Your objective:
Search each line below for the word "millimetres" and list those that contain it.

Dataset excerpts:
+ + +
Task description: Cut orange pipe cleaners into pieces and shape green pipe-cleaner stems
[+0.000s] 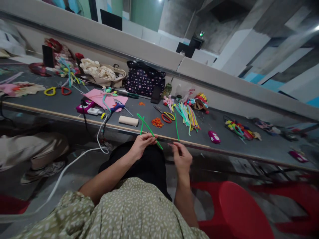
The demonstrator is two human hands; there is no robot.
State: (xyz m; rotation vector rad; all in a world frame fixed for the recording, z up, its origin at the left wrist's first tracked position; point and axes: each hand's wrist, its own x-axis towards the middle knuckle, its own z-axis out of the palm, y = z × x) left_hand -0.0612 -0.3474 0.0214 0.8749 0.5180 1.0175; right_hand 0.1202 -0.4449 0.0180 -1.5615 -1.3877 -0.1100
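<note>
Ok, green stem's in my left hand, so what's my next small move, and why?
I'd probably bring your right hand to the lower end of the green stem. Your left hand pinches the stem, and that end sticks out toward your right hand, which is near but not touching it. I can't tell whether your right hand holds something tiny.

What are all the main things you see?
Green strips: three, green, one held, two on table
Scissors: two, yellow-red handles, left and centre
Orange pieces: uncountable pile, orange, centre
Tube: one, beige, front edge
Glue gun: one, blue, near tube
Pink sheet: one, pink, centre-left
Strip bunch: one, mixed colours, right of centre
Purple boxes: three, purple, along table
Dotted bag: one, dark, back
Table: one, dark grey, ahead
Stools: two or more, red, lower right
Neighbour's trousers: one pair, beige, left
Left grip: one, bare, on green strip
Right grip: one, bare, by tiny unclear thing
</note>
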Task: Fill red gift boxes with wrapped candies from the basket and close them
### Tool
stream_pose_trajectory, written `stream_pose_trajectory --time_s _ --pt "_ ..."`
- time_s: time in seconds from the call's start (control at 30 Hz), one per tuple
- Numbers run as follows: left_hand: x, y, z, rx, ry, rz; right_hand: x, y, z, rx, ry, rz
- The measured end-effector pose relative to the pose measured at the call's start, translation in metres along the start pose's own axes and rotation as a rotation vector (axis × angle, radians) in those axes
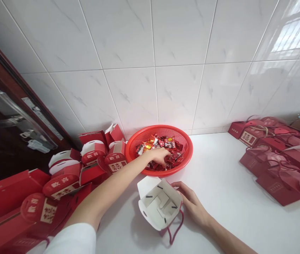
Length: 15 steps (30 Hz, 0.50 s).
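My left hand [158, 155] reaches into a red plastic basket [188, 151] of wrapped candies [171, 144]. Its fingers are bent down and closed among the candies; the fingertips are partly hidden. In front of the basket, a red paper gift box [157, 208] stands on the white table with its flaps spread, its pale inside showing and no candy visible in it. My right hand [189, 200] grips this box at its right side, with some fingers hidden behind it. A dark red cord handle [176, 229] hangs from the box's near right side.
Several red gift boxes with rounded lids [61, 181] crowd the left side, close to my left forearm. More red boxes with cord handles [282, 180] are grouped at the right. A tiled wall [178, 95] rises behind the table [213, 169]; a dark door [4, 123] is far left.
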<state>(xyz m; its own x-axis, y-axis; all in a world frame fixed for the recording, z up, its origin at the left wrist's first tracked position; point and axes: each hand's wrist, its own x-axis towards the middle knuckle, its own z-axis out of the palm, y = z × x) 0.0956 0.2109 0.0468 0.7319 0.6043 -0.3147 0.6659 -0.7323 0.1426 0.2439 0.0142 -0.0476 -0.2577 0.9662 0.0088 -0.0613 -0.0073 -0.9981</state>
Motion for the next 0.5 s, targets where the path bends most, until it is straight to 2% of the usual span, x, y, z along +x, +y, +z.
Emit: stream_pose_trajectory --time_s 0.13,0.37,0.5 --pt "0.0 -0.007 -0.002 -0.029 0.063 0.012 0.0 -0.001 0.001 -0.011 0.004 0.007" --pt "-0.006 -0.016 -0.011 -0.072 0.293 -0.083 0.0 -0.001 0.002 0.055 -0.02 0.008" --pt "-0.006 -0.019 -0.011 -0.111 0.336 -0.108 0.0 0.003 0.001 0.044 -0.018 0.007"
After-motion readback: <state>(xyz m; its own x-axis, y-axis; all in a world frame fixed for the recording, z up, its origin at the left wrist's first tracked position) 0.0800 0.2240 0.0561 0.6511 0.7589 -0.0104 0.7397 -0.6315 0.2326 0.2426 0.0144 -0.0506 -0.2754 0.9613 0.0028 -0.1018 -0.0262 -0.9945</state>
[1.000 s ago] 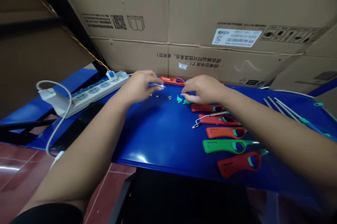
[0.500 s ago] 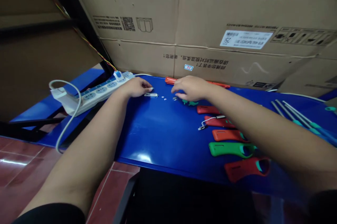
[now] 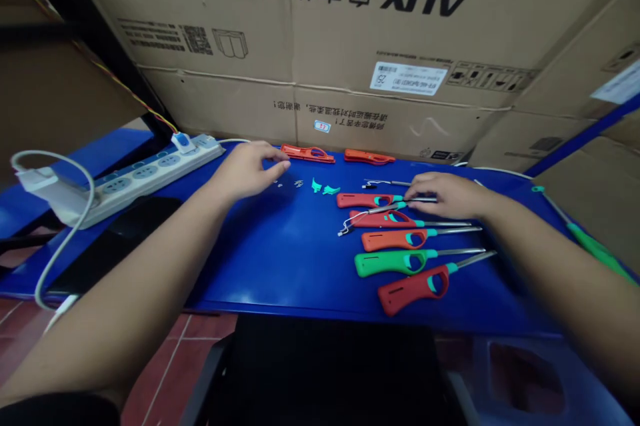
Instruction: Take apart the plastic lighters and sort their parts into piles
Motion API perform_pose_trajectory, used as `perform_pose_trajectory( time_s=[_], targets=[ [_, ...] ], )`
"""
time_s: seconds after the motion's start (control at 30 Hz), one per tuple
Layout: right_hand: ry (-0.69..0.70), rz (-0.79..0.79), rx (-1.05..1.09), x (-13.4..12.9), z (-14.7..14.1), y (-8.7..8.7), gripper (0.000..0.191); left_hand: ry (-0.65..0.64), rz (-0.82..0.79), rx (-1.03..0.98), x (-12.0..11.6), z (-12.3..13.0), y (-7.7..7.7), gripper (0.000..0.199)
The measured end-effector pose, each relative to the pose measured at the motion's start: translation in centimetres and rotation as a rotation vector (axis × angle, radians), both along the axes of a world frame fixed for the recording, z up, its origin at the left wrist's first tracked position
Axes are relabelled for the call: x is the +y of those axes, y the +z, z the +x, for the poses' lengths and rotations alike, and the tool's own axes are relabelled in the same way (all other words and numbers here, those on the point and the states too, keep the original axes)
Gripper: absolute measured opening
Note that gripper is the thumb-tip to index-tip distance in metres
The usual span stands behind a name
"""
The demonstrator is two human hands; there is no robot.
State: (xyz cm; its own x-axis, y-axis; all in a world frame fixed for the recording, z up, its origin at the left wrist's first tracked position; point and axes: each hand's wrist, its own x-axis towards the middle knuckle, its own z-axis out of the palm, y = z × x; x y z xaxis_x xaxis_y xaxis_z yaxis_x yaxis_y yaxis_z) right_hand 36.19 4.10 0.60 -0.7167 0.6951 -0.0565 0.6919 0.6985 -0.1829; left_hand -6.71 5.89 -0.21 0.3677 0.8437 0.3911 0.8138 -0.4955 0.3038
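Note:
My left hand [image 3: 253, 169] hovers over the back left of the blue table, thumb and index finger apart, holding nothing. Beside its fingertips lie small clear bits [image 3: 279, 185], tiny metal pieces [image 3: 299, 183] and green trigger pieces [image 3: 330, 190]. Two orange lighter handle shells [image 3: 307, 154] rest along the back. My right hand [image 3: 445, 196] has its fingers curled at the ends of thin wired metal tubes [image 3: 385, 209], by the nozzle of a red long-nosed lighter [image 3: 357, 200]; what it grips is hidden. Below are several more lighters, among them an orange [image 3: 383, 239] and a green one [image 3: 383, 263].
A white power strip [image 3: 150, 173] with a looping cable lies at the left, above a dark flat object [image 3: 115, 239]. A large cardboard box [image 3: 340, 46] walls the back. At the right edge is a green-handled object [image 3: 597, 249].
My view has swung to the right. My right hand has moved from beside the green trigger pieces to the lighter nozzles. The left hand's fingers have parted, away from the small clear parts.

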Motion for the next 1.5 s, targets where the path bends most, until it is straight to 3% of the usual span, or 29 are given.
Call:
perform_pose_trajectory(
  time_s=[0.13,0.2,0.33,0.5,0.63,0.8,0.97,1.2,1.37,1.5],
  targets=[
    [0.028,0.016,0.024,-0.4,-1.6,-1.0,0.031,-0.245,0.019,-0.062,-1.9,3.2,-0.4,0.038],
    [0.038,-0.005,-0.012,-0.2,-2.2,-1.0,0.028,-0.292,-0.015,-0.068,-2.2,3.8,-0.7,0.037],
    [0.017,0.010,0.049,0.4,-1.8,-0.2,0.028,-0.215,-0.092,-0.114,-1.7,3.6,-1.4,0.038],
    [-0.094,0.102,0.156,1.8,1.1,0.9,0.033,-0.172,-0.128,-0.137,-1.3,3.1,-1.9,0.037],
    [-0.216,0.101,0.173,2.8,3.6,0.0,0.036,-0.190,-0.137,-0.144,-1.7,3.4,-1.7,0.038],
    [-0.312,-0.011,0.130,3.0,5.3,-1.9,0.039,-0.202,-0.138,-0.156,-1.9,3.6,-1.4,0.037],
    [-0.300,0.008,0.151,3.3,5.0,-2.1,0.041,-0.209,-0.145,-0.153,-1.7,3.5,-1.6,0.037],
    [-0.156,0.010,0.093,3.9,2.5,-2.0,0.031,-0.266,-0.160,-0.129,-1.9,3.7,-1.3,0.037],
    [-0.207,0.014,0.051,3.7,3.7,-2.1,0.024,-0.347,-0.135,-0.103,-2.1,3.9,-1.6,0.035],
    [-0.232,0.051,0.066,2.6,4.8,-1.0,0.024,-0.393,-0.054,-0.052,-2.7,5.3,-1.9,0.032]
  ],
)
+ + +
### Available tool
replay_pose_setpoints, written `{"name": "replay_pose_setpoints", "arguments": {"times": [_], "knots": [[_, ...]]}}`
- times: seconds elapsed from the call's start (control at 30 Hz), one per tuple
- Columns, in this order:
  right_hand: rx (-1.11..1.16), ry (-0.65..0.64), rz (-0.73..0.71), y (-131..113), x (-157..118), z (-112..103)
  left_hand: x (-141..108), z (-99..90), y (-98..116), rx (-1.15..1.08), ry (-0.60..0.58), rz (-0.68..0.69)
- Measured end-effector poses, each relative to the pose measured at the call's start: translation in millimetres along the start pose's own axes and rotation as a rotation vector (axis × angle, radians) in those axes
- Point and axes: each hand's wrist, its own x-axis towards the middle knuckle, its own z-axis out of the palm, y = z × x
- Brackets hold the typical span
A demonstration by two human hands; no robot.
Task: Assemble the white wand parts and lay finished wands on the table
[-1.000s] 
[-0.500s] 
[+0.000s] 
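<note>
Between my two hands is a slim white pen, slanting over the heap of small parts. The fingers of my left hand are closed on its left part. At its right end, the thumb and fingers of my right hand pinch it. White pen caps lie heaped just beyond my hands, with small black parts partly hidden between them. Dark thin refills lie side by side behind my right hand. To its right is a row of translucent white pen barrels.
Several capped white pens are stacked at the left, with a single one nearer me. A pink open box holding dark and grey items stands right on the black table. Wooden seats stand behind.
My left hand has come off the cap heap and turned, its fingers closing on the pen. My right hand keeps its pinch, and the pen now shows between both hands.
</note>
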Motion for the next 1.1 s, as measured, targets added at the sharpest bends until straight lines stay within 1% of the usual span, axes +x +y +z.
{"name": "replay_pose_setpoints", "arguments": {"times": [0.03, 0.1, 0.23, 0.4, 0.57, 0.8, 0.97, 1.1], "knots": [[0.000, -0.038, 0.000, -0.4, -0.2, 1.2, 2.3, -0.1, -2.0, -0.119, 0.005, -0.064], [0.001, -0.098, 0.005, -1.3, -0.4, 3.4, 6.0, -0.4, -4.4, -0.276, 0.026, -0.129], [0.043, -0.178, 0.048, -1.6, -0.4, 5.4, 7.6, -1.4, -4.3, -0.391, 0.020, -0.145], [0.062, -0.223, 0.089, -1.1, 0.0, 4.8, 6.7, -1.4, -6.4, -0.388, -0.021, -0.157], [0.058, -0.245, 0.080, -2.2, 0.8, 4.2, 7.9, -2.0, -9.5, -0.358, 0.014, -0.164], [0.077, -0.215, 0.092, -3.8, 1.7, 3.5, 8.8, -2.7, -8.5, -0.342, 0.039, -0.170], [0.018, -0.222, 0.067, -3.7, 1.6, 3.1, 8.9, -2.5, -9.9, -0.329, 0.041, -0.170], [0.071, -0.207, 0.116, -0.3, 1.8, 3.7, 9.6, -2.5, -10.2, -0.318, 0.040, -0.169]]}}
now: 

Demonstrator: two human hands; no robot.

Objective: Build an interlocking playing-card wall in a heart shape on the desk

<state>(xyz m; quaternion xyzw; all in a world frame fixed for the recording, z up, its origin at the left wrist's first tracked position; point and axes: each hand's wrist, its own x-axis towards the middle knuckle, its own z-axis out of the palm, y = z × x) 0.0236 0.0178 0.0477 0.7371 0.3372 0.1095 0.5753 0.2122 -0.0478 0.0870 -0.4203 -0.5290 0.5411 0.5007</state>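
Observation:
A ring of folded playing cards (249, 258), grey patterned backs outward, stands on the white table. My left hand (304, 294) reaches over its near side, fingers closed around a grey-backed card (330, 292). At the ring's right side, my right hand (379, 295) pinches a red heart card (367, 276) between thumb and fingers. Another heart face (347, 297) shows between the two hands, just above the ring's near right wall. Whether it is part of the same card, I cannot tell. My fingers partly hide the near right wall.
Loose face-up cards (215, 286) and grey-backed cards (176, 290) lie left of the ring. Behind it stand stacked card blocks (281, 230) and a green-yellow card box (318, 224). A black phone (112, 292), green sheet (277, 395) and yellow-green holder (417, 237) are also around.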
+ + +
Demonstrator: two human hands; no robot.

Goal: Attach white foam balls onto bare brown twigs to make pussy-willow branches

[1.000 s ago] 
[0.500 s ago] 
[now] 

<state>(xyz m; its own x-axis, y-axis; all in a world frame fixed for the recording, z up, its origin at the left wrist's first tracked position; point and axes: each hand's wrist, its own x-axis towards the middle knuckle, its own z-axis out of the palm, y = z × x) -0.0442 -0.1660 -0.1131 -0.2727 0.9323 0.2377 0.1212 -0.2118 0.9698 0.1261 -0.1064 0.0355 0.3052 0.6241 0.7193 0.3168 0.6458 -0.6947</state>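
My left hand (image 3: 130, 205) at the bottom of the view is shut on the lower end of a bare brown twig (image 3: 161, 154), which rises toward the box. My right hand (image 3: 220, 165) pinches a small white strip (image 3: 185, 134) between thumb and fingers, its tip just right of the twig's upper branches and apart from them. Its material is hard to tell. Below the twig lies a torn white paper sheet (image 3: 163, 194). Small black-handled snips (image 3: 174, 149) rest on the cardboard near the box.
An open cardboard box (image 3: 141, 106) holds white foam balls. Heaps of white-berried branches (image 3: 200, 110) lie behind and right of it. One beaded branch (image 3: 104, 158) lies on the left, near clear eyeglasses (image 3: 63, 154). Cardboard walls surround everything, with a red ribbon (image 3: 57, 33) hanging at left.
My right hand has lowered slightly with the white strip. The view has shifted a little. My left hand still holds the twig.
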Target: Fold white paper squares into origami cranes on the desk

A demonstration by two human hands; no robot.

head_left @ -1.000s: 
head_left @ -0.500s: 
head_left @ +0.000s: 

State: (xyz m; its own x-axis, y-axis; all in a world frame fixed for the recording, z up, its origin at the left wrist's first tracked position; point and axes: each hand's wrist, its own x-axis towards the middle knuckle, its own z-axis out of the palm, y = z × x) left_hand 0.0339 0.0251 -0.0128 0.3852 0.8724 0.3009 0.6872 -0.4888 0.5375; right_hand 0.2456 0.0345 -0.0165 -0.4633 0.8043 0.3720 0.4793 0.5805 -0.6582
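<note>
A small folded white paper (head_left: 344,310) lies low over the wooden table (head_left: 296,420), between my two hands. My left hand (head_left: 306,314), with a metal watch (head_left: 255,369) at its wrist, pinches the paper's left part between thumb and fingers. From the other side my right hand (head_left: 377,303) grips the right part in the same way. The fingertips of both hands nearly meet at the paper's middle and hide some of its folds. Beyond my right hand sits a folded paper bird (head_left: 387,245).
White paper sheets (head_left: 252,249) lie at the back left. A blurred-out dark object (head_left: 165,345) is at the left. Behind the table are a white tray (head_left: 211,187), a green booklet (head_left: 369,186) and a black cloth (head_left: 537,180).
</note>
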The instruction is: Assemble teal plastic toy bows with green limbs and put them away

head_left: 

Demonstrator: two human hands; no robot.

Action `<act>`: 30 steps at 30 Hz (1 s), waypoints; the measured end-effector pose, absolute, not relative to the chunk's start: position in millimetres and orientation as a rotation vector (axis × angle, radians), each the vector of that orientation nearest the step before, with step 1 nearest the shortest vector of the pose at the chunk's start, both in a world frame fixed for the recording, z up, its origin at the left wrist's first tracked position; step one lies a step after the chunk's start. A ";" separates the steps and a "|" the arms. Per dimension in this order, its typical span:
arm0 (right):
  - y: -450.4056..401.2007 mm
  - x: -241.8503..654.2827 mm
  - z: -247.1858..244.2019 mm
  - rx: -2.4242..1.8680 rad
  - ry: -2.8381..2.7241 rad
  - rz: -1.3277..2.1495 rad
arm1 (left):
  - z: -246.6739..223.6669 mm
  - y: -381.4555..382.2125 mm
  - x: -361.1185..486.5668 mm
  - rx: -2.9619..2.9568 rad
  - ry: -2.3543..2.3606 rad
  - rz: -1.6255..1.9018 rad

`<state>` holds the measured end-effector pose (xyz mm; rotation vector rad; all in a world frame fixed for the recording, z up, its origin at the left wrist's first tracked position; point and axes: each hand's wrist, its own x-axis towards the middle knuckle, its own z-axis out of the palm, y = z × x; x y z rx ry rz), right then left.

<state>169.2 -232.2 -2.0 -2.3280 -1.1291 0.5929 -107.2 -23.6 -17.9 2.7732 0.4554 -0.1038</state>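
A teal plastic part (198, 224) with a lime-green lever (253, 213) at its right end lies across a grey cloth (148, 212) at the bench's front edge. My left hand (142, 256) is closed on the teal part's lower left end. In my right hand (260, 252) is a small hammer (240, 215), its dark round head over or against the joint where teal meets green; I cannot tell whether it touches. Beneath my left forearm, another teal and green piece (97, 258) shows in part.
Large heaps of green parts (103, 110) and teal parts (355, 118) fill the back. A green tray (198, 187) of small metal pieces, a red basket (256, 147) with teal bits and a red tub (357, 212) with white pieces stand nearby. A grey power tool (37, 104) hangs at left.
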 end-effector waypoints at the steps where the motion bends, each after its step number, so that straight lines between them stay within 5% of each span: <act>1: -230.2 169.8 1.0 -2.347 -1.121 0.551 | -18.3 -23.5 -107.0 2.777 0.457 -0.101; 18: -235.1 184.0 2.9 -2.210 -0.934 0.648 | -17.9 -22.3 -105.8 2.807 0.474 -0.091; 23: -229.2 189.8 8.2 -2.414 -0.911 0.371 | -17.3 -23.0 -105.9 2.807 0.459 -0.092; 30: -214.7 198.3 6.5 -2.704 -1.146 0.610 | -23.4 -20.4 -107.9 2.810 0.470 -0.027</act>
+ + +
Response for this exercise:
- Measured end-effector poses, each relative to the pose measured at the call's start: translation in millimetres along the start pose's own axes and rotation as a rotation vector (axis × angle, radians) in those axes
Action `<act>`: 30 steps at 30 Hz (1 s), waypoints; the measured end-effector pose, absolute, not relative to the chunk's start: position in millimetres and orientation as a rotation vector (axis × angle, radians), each the vector of that orientation nearest the step before, with step 1 nearest the shortest vector of the pose at the chunk's start, both in a world frame fixed for the recording, z up, its origin at the left wrist's first tracked position; step one lies a step after the chunk's start. A ";" separates the steps and a "|" the arms. Per dimension in this order, its typical span:

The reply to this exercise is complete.